I've never heard of you. What does it mean that "HN decided"?
Looking at your comments over the past 14 days, every one that's grey can be explained by enough people legitimately disagreeing with you to make them grey.
AFAIK "legitimately disagreeing with you" is not supposed to be a reason to downvote. In practice this clearly happens often anyway, especially in political topics where it's likely harder to distinguish between wrong/misleading/hostile and regular political disagreement.
This comes up a lot. Paul Graham commented that downvoting for disagreement is fine. People sometimes link to the comment but I don’t have it bookmarked. Hopefully it has some nuance, like downvoting someone because their favorite movie isn’t your favorite movie is rude.
My anecdotal experience, HN upvotes informative, constructive, and positive comments. And it downvotes negative/cynical, political, or unsubstantive comments. I have had comments with very similar arguments, but different delivery receive very different treatment.
Also, if you are trying to recover karma, stick to the less controversial topics. It is near impossible to get downvoted when providing informative comments on more tech/programming oriented topics. Alternatively, create a throwaway account for the controversial threads. Added bonus is that switching accounts will give you a nice pause to rethink whether commenting on said thread is really worth it in the first place.

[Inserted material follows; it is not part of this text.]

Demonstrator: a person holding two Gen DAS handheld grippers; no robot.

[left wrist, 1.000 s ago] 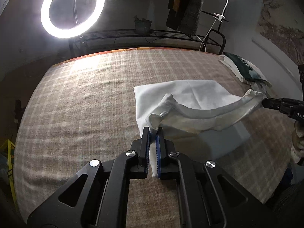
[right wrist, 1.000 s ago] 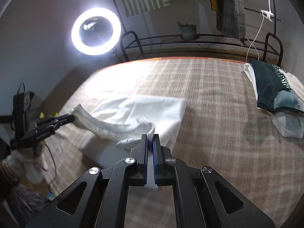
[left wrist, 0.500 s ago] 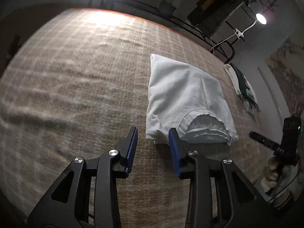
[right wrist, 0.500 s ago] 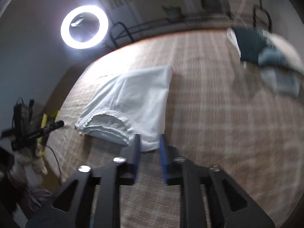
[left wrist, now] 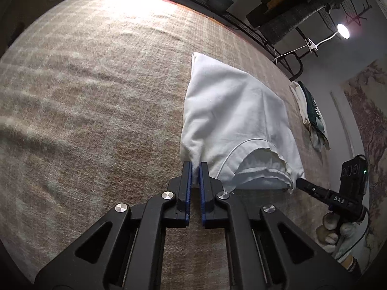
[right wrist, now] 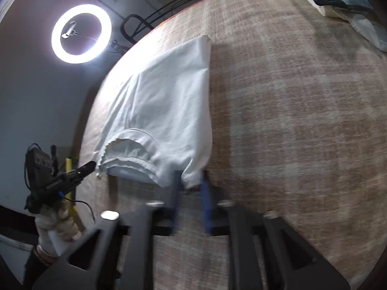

False. Sure, platform failure as described is a real thing. But the point here assumes that there are not roving gangs of people who have weaponized this platform failure as a form of virtue signaling.
Again, until you've had a few thousand people attempt to cancel you for a misunderstanding it's easy to keep repeating the lie that cancel culture doesn't exist. It does. It's real. And claiming it doesn't exist is the snake eating itself.
As shown with the horror movie tweets, literally anything said can offend someone. This is why I created a new social media platform for Cancel culture.
BTW: if you own the whole pointless.click domain you could rent out subdomains, at least I instantly wanted one (or maybe you use them yourself already, I just don't find anything on pointless.click)
> Wanna singlehandedly stop a disinfo catastrophe in October?
> Tell Twitter to eliminate Trending Topics for the whole month.
> Gaming Trending Topics was Wikileaks' strategy. It's how Pizzagate emerged from the fringe.
Pizzagate "emerged" from 4chan or 8chan, not as a Wikileaks' strategy. If we're going to talk about bad faith interpretations or "context collapse", I'd like to see an example that isn't so clearly false, almost to the point of it just being political bullshit.
I followed the logic of this story right up until it jumped into this nonsense.
The article title is a misquote [1] from the interviewed subject of the article, in which the subject recounts a situation where their mundane tweet was replied to thousands of times, and was trending before and after because of a Twitter feature designed to highlight high-interaction tweeets from verified accounts.
This is essentially clickbait, because it sets up an expectation in the reader that cancel culture may be involved. I have a low opinion of intentionally manipulative titles, and consider them to be a platform failure.
[1] It's literally a misquote, because the interviewed subject is in truth even more dismissive of the concept of cancel culture, but all of this is a red herring, because no one in their right mind ought to think this bizarre situation was a manifestation of cancel culture. Don't pick this apart uncharitably, my assertion does not preclude from "people in their right mind" nonetheless believing in cancel culture; my assertion is that no one in their right mind should think that This bizarre incident was a manifestation of cancel culture.
Nonetheless, the writer does have a point. The 'trending' feature was easily manipulated in the past, and now that it's been changed to add some editorial commentary, it's now complete nonsense masquerading as newsworthy happenings. But the whole site has been like that since retweets were added, where everyone is just trying to ride the coattails of being adjacent to a viral tweet and go viral themselves. Lots of people claim they get value out of Twitter, but when you listen to their example, they invariable engage in curation of their friends and the people they follow, and stick to interest-based communities rather than bored people shitposting. There's no value in Twitter-at-large, except to the trolls and people who seek fame or infamy for its own sake.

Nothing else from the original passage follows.